▸ **Exercise details**:
Return the complete listing without omission.

▸ **Provided data**:
┏━━

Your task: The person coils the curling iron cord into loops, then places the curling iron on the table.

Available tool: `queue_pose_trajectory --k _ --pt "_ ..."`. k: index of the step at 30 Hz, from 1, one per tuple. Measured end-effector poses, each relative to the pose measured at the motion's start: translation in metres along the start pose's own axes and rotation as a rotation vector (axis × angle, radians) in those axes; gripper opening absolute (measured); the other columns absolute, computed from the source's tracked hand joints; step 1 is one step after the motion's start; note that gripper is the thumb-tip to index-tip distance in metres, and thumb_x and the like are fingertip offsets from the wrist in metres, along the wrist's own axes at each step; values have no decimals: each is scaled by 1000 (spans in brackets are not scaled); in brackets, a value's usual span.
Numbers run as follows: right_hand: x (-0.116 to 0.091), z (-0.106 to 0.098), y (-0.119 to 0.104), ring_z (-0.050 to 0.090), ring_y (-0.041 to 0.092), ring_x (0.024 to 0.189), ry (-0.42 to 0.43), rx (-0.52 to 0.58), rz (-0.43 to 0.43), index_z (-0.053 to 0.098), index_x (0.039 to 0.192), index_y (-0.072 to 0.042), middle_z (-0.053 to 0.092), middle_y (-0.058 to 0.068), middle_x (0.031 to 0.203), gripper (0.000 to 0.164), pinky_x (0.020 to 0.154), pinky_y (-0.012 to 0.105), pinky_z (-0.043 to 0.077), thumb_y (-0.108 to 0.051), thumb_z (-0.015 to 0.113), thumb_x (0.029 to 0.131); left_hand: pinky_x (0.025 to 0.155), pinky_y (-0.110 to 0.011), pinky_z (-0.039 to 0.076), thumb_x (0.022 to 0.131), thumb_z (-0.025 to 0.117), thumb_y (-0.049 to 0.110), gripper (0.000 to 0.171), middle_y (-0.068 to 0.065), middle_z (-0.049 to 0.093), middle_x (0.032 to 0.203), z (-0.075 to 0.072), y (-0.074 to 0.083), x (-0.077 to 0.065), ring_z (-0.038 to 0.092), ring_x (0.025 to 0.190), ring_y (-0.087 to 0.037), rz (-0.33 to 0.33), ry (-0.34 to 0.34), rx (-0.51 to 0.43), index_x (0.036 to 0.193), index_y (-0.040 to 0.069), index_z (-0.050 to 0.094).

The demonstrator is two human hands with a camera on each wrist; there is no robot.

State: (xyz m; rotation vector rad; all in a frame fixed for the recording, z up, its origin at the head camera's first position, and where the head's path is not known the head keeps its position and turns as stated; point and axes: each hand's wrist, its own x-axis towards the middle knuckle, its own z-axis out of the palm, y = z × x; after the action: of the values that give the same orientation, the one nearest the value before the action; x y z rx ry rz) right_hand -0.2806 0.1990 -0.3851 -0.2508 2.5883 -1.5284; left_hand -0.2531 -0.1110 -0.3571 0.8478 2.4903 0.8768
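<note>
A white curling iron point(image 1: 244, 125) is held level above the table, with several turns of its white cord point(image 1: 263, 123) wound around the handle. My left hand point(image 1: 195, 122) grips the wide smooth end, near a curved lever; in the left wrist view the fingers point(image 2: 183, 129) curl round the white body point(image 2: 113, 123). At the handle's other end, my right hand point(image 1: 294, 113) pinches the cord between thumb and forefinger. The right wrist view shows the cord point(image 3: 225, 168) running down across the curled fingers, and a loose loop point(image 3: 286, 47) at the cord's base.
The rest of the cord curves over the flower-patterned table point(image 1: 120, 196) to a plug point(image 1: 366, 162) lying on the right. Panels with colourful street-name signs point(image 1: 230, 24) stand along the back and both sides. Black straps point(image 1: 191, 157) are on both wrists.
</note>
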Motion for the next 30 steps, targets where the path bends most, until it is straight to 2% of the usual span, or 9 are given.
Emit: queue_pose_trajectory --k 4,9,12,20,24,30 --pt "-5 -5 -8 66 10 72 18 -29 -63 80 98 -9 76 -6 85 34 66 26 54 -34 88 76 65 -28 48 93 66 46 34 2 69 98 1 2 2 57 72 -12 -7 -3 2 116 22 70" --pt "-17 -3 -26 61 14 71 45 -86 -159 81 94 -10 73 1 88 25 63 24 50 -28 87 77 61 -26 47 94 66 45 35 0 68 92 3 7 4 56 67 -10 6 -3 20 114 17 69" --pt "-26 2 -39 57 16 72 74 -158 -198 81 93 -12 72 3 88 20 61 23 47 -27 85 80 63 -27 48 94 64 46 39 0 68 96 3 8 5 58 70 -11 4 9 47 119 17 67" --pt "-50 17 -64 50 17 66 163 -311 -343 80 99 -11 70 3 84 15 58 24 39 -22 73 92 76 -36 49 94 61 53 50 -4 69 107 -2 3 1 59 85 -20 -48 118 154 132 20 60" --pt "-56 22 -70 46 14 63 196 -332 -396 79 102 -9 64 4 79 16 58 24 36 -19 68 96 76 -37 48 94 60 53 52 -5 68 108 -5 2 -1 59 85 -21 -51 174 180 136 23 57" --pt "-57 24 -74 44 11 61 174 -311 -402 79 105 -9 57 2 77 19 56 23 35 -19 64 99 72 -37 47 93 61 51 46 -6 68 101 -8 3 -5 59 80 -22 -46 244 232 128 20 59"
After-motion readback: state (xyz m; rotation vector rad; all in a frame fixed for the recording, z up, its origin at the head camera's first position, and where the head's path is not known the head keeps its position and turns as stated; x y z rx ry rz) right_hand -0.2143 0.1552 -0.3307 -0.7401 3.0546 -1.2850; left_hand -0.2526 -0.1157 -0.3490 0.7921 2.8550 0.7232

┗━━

▸ **Problem solution**:
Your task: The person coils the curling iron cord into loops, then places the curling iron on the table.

Available tool: `queue_pose_trajectory --k _ --pt "_ ..."`. k: index of the step at 30 Hz, from 1, one per tuple. Measured end-effector poses, each relative to the pose measured at the motion's start: translation in metres along the start pose's own axes and rotation as a rotation vector (axis × angle, radians) in those axes; gripper opening absolute (measured); the other columns absolute, computed from the source's tracked hand joints; step 1 is one step after the motion's start; note that gripper is the thumb-tip to index-tip distance in metres, and thumb_x and the like are fingertip offsets from the wrist in metres, along the wrist's own axes at each step; values have no decimals: each is scaled by 1000 (spans in brackets are not scaled); in brackets, a value's usual span.
Numbers run as follows: right_hand: x (-0.116 to 0.091), z (-0.106 to 0.098), y (-0.119 to 0.104), ring_z (-0.050 to 0.090), ring_y (-0.041 to 0.092), ring_x (0.024 to 0.189), ry (-0.42 to 0.43), rx (-0.52 to 0.58), rz (-0.43 to 0.43), index_z (-0.053 to 0.098), index_x (0.039 to 0.192), index_y (-0.072 to 0.042), middle_z (-0.053 to 0.092), middle_y (-0.058 to 0.068), middle_x (0.031 to 0.203), gripper (0.000 to 0.164), pinky_x (0.020 to 0.154), pinky_y (-0.012 to 0.105), pinky_z (-0.043 to 0.077), thumb_y (-0.108 to 0.051), thumb_z (-0.015 to 0.113), thumb_x (0.029 to 0.131); left_hand: pinky_x (0.025 to 0.155), pinky_y (-0.110 to 0.011), pinky_z (-0.039 to 0.076), thumb_x (0.022 to 0.131), thumb_z (-0.025 to 0.117), thumb_y (-0.049 to 0.110), gripper (0.000 to 0.171), middle_y (-0.068 to 0.065), middle_z (-0.049 to 0.093), middle_x (0.032 to 0.203), z (-0.075 to 0.072), y (-0.074 to 0.083), x (-0.077 to 0.065), ring_z (-0.038 to 0.092), ring_x (0.025 to 0.190), ring_y (-0.087 to 0.037), rz (-0.33 to 0.33), ry (-0.34 to 0.34), rx (-0.51 to 0.43), index_x (0.036 to 0.193), index_y (-0.040 to 0.069), index_z (-0.050 to 0.094).

The demonstrator is two human hands with a camera on each wrist; there is no robot.

State: (xyz m; rotation vector rad; all in a frame fixed for the recording, z up, its origin at the head camera's first position, and where the head's path is not known the head keeps its position and turns as stated; point and axes: each hand's wrist, its own x-axis towards the middle knuckle, its own z-axis out of the palm, y = z × x; after the action: of the values that give the same orientation, the one nearest the value before the action; x y z rx ry rz) right_hand -0.2806 0.1990 -0.3851 -0.2508 2.5883 -1.5284; left_hand -0.2531 -0.1110 -0.3571 0.8478 2.4903 0.8768
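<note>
A white curling iron point(image 1: 244, 125) is held level above the table, with several turns of its white cord point(image 1: 263, 123) wound around the handle. My left hand point(image 1: 195, 122) grips the wide smooth end, near a curved lever; in the left wrist view the fingers point(image 2: 183, 129) curl round the white body point(image 2: 113, 123). At the handle's other end, my right hand point(image 1: 294, 113) pinches the cord between thumb and forefinger. The right wrist view shows the cord point(image 3: 225, 168) running down across the curled fingers, and a loose loop point(image 3: 286, 47) at the cord's base.
The rest of the cord curves over the flower-patterned table point(image 1: 120, 196) to a plug point(image 1: 366, 162) lying on the right. Panels with colourful street-name signs point(image 1: 230, 24) stand along the back and both sides. Black straps point(image 1: 191, 157) are on both wrists.
</note>
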Motion for the next 30 steps, targets where the path bends most, until it is straight to 2% of the usual span, or 9 are given.
Emit: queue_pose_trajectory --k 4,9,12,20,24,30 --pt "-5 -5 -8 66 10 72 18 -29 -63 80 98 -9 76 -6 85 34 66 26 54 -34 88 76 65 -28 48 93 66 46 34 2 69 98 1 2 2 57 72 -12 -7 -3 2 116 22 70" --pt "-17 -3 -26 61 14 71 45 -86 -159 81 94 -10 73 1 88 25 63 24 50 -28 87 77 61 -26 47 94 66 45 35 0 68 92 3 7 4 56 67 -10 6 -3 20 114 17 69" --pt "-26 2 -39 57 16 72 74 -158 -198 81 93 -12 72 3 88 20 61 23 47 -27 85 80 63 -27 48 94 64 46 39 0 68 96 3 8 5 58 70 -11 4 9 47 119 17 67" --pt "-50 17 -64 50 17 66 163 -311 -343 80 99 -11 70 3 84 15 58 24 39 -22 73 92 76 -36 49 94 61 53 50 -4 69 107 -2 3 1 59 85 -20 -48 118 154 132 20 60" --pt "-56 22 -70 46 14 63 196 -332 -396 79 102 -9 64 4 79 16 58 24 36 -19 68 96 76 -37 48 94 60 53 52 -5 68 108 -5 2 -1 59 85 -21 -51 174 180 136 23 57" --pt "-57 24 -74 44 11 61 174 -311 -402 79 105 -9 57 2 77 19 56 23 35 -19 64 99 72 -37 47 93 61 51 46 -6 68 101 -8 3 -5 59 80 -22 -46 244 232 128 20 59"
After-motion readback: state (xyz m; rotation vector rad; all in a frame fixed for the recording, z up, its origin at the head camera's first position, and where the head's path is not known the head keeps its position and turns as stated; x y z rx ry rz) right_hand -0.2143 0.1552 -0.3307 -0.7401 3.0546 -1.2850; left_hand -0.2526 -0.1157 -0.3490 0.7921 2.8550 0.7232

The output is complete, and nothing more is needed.